Yesterday I was reading the post Moderate Success is the Enemy of Breakout Success and saw the note that Jason Goldberg of Fab.com said that if a startup doesn’t breakout in a year, he moves one. Now, I agree with the author, Jason Calacanis, when he says that it takes more like 2-3 years to determine if something is going to be a big success.
That question got me thinking about our Pardot experience and whether or not we felt like it would be a breakout success at the end of 12 months. From day one of working full-time on it we had financing, so I’d consider it a seed-funded startup from the get-go whereas most startups would need 3-6 months to raise money if they weren’t able to do things in a scrappy (bootstrapped or capital light) manner.
Here’s the first 12 months of Pardot beginning when my co-founder and I started working full-time on the business March 1st, 2007:
- March – Get the basics together like a minimum viable product, simple marketing site, bank account, etc
- April – After several customer discovery interviews, decided to pivot from a pay per click bid arbitrage lead generation platform (like LendingTree.com for B2B tech lead gen) to a B2B marketing automation platform
- May – Hire an awesome lead engineer (I wrote code full-time for the first year as well) and build the product with direct feedback from Hannon Hill, the content management software company I had started seven years earlier
- June – Hire 11 full-time interns (eight programmers and three non-technical) (Note: this is not recommended and I wouldn’t do it again)

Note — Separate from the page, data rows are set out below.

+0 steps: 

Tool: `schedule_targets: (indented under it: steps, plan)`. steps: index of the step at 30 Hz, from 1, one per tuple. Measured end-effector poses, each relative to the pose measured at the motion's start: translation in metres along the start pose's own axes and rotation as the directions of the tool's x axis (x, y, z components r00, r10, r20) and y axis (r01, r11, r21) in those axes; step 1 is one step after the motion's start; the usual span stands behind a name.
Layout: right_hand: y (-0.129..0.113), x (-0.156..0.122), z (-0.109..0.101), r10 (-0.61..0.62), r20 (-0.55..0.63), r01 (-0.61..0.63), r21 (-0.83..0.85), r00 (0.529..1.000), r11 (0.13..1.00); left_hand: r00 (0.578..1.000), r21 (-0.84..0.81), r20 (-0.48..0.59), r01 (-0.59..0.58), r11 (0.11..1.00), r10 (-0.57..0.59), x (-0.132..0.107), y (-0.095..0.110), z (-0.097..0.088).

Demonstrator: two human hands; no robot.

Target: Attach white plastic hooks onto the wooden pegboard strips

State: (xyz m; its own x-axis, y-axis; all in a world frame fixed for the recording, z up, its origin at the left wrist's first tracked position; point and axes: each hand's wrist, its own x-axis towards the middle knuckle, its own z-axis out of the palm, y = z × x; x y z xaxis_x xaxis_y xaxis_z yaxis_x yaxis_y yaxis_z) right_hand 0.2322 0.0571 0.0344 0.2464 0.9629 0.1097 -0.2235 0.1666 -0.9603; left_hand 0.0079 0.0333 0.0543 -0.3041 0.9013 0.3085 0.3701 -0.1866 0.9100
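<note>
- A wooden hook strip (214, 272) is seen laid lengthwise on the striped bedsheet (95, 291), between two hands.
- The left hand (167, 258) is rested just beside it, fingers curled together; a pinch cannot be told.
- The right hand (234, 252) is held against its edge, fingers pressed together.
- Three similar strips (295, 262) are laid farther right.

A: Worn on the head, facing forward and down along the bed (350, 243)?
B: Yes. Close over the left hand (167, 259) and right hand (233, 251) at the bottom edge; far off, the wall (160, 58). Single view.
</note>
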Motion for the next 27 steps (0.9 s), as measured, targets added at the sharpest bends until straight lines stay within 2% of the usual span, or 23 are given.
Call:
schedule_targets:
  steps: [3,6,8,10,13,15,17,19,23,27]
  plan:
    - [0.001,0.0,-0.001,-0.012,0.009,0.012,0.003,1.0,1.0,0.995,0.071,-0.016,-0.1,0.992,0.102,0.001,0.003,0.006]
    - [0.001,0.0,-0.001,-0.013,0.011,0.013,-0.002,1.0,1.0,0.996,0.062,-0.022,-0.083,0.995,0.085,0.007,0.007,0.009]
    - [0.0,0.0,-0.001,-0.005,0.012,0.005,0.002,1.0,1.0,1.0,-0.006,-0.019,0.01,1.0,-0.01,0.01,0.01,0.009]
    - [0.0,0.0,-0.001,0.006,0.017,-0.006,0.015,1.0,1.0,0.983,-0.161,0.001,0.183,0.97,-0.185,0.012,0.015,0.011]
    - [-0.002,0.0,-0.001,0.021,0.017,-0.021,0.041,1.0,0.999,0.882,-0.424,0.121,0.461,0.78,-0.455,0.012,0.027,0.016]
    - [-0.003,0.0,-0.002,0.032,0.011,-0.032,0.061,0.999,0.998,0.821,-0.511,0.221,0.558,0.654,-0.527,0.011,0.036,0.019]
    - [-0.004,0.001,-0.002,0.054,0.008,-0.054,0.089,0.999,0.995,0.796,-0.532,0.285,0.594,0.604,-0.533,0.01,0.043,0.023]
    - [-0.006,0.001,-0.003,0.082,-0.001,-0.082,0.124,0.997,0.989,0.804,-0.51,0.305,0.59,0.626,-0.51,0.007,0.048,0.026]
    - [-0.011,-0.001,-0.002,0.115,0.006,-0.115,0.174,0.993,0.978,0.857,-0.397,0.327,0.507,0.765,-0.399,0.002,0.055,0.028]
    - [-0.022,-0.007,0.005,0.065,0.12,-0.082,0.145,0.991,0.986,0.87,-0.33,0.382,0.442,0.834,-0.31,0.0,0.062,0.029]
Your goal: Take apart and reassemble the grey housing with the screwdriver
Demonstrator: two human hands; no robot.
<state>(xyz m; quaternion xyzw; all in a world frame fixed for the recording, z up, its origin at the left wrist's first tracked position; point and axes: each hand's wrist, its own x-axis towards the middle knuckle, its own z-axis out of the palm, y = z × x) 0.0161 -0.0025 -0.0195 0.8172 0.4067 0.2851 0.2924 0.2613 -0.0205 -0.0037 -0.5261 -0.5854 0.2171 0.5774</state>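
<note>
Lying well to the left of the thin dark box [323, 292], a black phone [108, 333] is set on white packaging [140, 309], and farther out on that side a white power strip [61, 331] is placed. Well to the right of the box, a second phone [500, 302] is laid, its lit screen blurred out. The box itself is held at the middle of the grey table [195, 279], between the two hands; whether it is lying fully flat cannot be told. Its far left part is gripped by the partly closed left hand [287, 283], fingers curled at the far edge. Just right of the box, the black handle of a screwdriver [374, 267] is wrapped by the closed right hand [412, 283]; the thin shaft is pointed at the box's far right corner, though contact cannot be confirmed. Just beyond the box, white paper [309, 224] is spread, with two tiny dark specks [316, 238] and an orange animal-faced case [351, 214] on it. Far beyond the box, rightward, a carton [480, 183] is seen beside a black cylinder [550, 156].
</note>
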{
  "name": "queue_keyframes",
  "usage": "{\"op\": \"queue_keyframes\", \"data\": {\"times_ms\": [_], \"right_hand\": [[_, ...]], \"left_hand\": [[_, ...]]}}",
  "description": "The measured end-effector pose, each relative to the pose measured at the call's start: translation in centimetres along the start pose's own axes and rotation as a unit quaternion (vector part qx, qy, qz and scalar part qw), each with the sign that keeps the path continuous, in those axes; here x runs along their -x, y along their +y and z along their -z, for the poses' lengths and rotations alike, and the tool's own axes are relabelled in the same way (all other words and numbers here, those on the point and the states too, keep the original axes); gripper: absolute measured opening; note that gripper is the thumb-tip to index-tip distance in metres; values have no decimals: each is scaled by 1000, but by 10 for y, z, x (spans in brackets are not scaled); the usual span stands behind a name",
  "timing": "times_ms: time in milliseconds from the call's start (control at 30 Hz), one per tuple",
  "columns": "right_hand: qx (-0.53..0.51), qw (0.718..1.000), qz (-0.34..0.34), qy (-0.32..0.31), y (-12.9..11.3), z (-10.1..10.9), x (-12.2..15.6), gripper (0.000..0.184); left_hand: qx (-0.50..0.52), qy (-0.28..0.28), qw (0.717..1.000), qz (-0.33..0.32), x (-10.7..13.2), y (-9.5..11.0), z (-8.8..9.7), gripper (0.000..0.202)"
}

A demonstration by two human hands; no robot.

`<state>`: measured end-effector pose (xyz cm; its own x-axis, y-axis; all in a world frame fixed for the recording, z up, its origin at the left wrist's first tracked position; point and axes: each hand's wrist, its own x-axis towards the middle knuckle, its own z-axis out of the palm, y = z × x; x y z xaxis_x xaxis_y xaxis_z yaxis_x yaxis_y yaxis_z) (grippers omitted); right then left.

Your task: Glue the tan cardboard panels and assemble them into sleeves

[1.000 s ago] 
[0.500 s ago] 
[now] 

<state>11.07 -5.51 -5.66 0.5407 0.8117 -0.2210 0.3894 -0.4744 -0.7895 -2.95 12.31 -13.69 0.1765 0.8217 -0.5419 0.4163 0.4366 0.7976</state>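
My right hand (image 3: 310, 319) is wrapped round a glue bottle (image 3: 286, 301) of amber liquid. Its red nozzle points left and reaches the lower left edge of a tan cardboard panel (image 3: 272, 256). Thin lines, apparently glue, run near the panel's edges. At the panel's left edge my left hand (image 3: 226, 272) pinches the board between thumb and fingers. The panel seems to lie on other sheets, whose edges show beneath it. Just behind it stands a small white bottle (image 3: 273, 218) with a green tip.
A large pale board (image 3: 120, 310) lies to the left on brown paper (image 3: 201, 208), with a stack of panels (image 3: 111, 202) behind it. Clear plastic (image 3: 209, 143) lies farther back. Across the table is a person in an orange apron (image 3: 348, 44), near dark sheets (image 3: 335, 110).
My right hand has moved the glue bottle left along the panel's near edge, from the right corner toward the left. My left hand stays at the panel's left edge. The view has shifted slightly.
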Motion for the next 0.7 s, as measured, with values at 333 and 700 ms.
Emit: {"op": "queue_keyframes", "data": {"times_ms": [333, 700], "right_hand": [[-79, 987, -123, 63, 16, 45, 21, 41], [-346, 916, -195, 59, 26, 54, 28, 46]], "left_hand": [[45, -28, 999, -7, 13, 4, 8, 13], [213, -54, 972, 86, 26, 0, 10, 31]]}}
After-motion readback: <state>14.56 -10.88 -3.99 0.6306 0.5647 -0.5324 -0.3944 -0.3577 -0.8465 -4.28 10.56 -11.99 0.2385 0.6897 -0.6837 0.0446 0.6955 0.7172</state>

- July – Continue rolling out product features to production for Hannon Hill to use (everything about the product and company was live but there was no external sales or marketing)
- August – Start marketing the product publicly, begin recruiting for a sales person, and interns finish up
- September – Hire two full-time sales people (one doesn’t work out and the other works out unbelievably well)
- October – Give product demos to potential resellers that were already connected with Hannon Hill and start engaging with leads
- November – Enter into a few free trial relationships and start collecting more feedback and product ideas
- December – Sell our first couple customers
- January – Continue to receive excellent reviews from prospects and the number of customers grows modestly
- February – A handful of additional customers sign on and we start thinking about raising prices to reflect the product’s value
So, at the end of the 12 months, beginning from a cold start, we had an awesome team, product, and ~12 paying customers with strong market validation that we were on to something. I didn’t know if we’d be a breakout success, but all the indicators at that point were looking good and I felt we’d be successful.
What else? What are your thoughts on the first 12 months of a seed-funded startup?